(Items from a data source)
════

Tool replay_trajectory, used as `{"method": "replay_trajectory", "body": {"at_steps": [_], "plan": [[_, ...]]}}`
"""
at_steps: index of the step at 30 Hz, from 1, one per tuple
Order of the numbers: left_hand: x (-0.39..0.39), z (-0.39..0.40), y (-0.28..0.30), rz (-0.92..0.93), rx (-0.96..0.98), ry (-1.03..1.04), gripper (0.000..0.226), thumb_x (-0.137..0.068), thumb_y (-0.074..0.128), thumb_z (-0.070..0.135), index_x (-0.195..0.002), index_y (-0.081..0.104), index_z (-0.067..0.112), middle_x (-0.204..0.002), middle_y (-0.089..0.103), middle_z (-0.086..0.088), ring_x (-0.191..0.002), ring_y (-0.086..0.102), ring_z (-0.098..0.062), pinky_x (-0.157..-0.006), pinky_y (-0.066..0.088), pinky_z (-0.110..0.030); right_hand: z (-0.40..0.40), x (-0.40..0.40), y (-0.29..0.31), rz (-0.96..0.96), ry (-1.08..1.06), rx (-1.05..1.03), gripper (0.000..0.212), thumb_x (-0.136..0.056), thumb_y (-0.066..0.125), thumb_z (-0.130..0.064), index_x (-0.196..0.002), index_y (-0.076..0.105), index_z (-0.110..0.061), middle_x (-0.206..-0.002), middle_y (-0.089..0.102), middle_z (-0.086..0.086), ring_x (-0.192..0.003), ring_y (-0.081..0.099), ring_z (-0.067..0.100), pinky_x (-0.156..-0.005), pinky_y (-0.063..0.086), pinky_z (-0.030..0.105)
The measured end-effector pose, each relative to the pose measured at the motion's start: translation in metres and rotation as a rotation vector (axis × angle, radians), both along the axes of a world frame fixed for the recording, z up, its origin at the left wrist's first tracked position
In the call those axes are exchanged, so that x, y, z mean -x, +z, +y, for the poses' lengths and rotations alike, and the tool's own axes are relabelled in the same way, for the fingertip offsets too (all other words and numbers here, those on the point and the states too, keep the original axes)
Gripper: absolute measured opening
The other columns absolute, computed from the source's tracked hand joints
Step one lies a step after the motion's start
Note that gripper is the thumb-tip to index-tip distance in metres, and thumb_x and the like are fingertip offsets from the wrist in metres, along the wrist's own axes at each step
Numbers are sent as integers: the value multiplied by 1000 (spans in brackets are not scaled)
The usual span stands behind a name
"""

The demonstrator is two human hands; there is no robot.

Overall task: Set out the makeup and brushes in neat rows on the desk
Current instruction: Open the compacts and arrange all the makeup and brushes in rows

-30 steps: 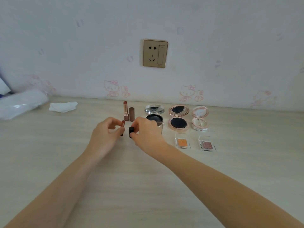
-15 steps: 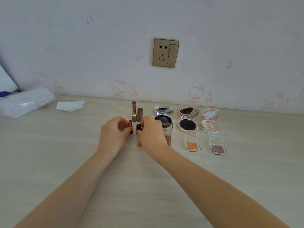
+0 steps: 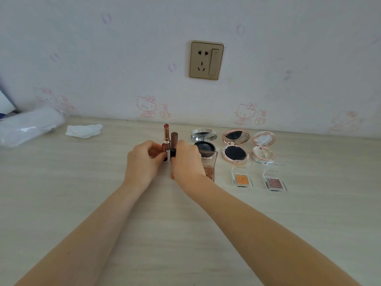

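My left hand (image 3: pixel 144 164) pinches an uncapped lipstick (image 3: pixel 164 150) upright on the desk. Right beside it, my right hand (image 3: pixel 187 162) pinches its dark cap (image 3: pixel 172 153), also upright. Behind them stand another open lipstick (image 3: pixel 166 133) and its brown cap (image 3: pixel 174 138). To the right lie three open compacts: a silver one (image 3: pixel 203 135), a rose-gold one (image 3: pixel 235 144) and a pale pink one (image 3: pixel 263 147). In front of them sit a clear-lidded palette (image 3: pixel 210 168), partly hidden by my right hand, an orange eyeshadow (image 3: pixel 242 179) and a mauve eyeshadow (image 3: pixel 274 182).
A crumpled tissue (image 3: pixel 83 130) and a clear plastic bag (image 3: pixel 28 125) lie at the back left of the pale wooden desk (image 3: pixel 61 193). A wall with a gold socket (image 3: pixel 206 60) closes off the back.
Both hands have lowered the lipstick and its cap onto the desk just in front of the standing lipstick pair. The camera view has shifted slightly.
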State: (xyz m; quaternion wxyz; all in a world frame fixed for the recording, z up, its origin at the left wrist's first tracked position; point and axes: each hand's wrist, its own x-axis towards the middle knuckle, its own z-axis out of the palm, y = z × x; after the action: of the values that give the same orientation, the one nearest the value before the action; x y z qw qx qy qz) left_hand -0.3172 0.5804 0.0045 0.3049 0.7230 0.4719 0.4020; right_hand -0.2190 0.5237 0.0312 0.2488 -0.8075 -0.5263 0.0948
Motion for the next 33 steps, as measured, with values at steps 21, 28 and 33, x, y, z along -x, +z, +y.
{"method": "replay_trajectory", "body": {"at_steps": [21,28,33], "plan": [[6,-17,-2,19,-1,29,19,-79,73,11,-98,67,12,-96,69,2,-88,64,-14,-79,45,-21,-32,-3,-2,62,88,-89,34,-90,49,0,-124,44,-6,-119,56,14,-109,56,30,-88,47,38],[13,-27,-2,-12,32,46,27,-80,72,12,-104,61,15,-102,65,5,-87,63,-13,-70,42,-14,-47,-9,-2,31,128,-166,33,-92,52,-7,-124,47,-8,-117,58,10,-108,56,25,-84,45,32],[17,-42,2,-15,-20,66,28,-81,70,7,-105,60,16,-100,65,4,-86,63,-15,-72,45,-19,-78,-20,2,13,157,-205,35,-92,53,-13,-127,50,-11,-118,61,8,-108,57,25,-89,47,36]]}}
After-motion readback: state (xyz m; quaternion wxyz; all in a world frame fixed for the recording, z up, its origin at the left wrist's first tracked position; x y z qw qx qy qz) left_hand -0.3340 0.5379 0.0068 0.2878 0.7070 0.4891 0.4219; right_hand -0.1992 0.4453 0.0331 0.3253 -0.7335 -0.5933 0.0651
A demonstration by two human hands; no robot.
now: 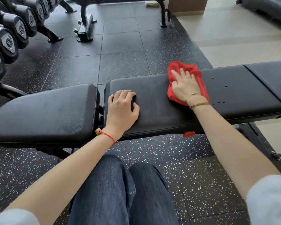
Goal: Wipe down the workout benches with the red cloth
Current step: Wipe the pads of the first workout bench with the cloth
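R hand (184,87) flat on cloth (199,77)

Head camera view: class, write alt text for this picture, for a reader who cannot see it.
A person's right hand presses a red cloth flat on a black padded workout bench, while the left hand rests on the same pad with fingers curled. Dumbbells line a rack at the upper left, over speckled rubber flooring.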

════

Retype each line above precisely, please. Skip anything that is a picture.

• _Response for this exercise_:
Tool replay_trajectory, used as `{"method": "replay_trajectory", "body": {"at_steps": [_], "plan": [[_, ...]]}}`
"""
at_steps: index of the step at 30 Hz, from 1, one per tuple
Order of the numbers: left_hand: x (-0.39..0.39), z (-0.39..0.40), y (-0.28..0.30), rz (-0.92..0.93), rx (-0.96..0.98), ry (-1.03..1.04), gripper (0.000..0.226), thumb_x (-0.137..0.068), thumb_y (-0.074..0.128), thumb_z (-0.070..0.135), index_x (-0.195..0.002), index_y (-0.081..0.104), index_z (-0.067..0.112), middle_x (-0.204..0.002), middle_y (-0.089..0.103), middle_z (-0.086..0.088), ring_x (-0.191..0.002), ring_y (-0.086..0.102), ring_z (-0.098..0.062), pinky_x (-0.157..-0.006), pinky_y (-0.066..0.088), pinky_z (-0.110..0.030); right_hand: z (-0.40..0.40), x (-0.40..0.40), y (-0.29..0.31), rz (-0.96..0.96), ry (-1.08..1.06), rx (-1.05..1.03), gripper (0.000..0.212), thumb_x (-0.136..0.056), thumb_y (-0.066..0.125), thumb_z (-0.130..0.064), index_x (-0.196..0.002), index_y (-0.076..0.105), index_z (-0.110..0.061), middle_x (-0.206..-0.002), middle_y (-0.089..0.102), middle_z (-0.086..0.086), ring_x (-0.192..0.003), ring_y (-0.081..0.099), ring_z (-0.067..0.100), pinky_x (-0.156..-0.005), pinky_y (-0.063..0.086), pinky_z (-0.030..0.105)
The measured end-effector pose, each relative to the pose measured at the motion's start: translation in metres and rotation as a rotation vector (axis × angle, radians), both along the axes of a world frame fixed for the recording, z up, its origin at the left wrist's first tracked position
In the call those axes are exchanged, so that x, y, z mean -x, +z, +y, for the poses' lengths and rotations alike, and the tool's own axes are relabelled in the same way, for the fingertip offsets too (all other words and numbers here, those on the point and the states too, keep the original axes)
Gripper: absolute measured opening
The other columns absolute, computed from the source's tracked hand joints
Step one lies a step after the motion's start
Note that gripper is the thumb-tip to index-tip distance in metres, and thumb_x and the like are fingertip offsets from the wrist in metres, along the wrist's own axes at each step
Numbers are sent as integers: the value multiplied by 1000 (spans in brackets are not scaled)
The usual span stands behind a name
"""

The demonstrator is two human hands; there is no robot.

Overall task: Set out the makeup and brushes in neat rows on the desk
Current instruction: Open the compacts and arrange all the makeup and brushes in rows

-30 steps: 
-15 steps: 
+0 steps: 

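My left hand (image 3: pixel 144 164) pinches an uncapped lipstick (image 3: pixel 164 150) upright on the desk. Right beside it, my right hand (image 3: pixel 187 162) pinches its dark cap (image 3: pixel 172 153), also upright. Behind them stand another open lipstick (image 3: pixel 166 133) and its brown cap (image 3: pixel 174 138). To the right lie three open compacts: a silver one (image 3: pixel 203 135), a rose-gold one (image 3: pixel 235 144) and a pale pink one (image 3: pixel 263 147). In front of them sit a clear-lidded palette (image 3: pixel 210 168), partly hidden by my right hand, an orange eyeshadow (image 3: pixel 242 179) and a mauve eyeshadow (image 3: pixel 274 182).
A crumpled tissue (image 3: pixel 83 130) and a clear plastic bag (image 3: pixel 28 125) lie at the back left of the pale wooden desk (image 3: pixel 61 193). A wall with a gold socket (image 3: pixel 206 60) closes off the back.
Both hands have lowered the lipstick and its cap onto the desk just in front of the standing lipstick pair. The camera view has shifted slightly.
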State: (xyz m; quaternion wxyz; all in a world frame fixed for the recording, z up, its origin at the left wrist's first tracked position; point and axes: each hand's wrist, its own x-axis towards the middle knuckle, its own z-axis out of the palm, y = z × x; after the action: of the values that give the same orientation, the one nearest the value before the action; x y z qw qx qy qz) left_hand -0.3172 0.5804 0.0045 0.3049 0.7230 0.4719 0.4020; right_hand -0.2190 0.5237 0.0312 0.2488 -0.8075 -0.5263 0.0948
Motion for the next 33 steps, as measured, with values at steps 21, 28 and 33, x, y, z along -x, +z, +y.
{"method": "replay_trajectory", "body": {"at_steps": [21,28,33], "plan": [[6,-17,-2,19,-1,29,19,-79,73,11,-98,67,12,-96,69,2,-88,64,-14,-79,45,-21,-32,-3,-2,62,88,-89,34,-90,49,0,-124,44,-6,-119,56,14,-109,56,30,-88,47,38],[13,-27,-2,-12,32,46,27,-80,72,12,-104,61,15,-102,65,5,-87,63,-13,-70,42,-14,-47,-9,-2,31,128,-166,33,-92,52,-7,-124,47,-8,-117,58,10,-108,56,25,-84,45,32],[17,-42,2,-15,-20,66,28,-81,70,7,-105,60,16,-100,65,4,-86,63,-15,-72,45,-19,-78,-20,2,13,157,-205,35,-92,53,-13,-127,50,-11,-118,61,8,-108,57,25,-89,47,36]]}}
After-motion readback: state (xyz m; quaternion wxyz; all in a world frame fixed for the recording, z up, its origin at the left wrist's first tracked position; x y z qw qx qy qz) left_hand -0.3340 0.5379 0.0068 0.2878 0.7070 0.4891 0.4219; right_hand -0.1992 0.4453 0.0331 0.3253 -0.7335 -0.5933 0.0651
A demonstration by two human hands; no robot.
now: 
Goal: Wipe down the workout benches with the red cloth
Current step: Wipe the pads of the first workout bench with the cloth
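R hand (184,87) flat on cloth (199,77)

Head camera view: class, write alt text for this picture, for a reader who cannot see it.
A person's right hand presses a red cloth flat on a black padded workout bench, while the left hand rests on the same pad with fingers curled. Dumbbells line a rack at the upper left, over speckled rubber flooring.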

That is the complete output.